Sometimes, it’s relatively benign. The makers of the co-operative shooter Borderlands 2 included a character in the game with a set of unlockable skills designed to make it easier for people unfamiliar with shooting games. Sometimes missed shots ricochet off walls and hit your opponent anyway – things like that. Fair enough. Internally, they called it “girlfriend mode”.
People might want to play the game with their girlfriend, see? But girls are crap at games, so they’ll need this to help them through. Yeah? (My girlfriend played the game with a character build favouring elemental damage and mid-range combat, but that’s neither here nor there.)
Example two: a few months ago, the executive producers of the new Tomb Raider game, in a catastrophic case of stupid-mouth, said that at one point heroine Lara Croft was going to almost get raped by a pirate, and because of this, you – you big strong man, you – was going to feel super-protective over her and stuff. A few days later, another developer said that nobody gets raped in the game, or nearly raped, and nobody at the studio even knows what “rape” means, so, uh, we cool?
Oh, and here’s a good one: it turns out, Dead Island has history. The first game featured a female character who could unlock an ability to do more damage when attacking enemies of the opposite gender. While in development, this ability was called “Feminist Whore”. Which is lovely.
Every month, it seems, there’s a new outrage, born of stupidity, ignorance, or outright cruelty. And every month there’s another joyless round of what’s-the-problem-no-you’re-the-problem, capped off by another
sorry-you-got-offended press release from another PR department.
I haven’t even touched on the people who play games, some of whom can spout the most poisonous shit I’ve ever seen. Jade Raymond, who committed the crime of producing a major video game series while being female and attractive, got this comic made about her. (I’d advise caution before clicking on that: it’s awful. Actually, just don’t click on it.) The blog Fat, Ugly or Slutty compiles messages received by women playing video games online, and is frequently almost beyond belief in its neanderthal priapism. There’s more. There’s always more.
The saddest part is, 99% of the time, this stuff is not a factor. These examples are not the totality of the culture surrounding video games, which can be thrilling, engaging, thought-provoking, weird, funny, and delightful. But these are the parts that the outside world sees, and there’s no point pretending that they don’t add up to something.
When people talk about issues like this, the idea is commonly brought up that women just aren’t interested in games, so the fact that games are made by young men, for young men, and nobody else should get a look in, is simply an inevitable function of demographics.

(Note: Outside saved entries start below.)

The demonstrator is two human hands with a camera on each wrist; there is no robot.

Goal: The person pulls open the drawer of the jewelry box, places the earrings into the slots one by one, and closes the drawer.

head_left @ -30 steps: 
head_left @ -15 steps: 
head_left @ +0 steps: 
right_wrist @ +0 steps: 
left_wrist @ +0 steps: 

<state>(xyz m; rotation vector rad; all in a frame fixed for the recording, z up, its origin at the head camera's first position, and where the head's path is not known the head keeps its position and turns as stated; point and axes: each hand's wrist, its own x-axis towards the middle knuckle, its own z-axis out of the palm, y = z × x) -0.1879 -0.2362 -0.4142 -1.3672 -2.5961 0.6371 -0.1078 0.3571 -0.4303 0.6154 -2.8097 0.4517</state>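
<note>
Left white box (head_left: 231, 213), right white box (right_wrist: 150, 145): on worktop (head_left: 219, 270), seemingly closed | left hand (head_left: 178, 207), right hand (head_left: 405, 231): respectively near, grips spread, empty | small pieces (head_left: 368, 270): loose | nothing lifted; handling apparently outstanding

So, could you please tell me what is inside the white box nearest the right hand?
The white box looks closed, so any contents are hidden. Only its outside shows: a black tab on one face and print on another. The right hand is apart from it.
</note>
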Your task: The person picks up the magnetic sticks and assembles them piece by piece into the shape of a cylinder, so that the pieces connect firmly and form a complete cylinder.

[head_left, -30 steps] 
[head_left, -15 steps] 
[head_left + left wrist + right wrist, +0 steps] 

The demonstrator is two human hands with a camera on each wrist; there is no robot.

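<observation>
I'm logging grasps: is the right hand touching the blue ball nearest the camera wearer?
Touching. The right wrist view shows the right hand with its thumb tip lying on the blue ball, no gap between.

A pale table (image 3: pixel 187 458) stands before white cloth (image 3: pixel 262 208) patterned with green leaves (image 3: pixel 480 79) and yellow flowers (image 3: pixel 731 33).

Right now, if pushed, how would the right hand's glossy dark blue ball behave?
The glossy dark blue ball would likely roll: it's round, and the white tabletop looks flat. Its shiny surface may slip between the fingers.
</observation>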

That’s horseshit. There’s nothing intrinsically male about hitting some buttons and seeing something happening on a screen. But as young men who make and play video games, we’ve pushed everyone else away, until there’s nobody left but us.
Most men who make and play video games don’t want any part of this. But there’s no point trying to stand aside from it. By playing games, we join a culture that makes the Dead Island torso possible. It’s no good saying “But I’m not sexist!” - we’re all tainted by shit like this. If we’re not working to make video games into a more mature, friendly, inclusive place, we’re abandoning the fight.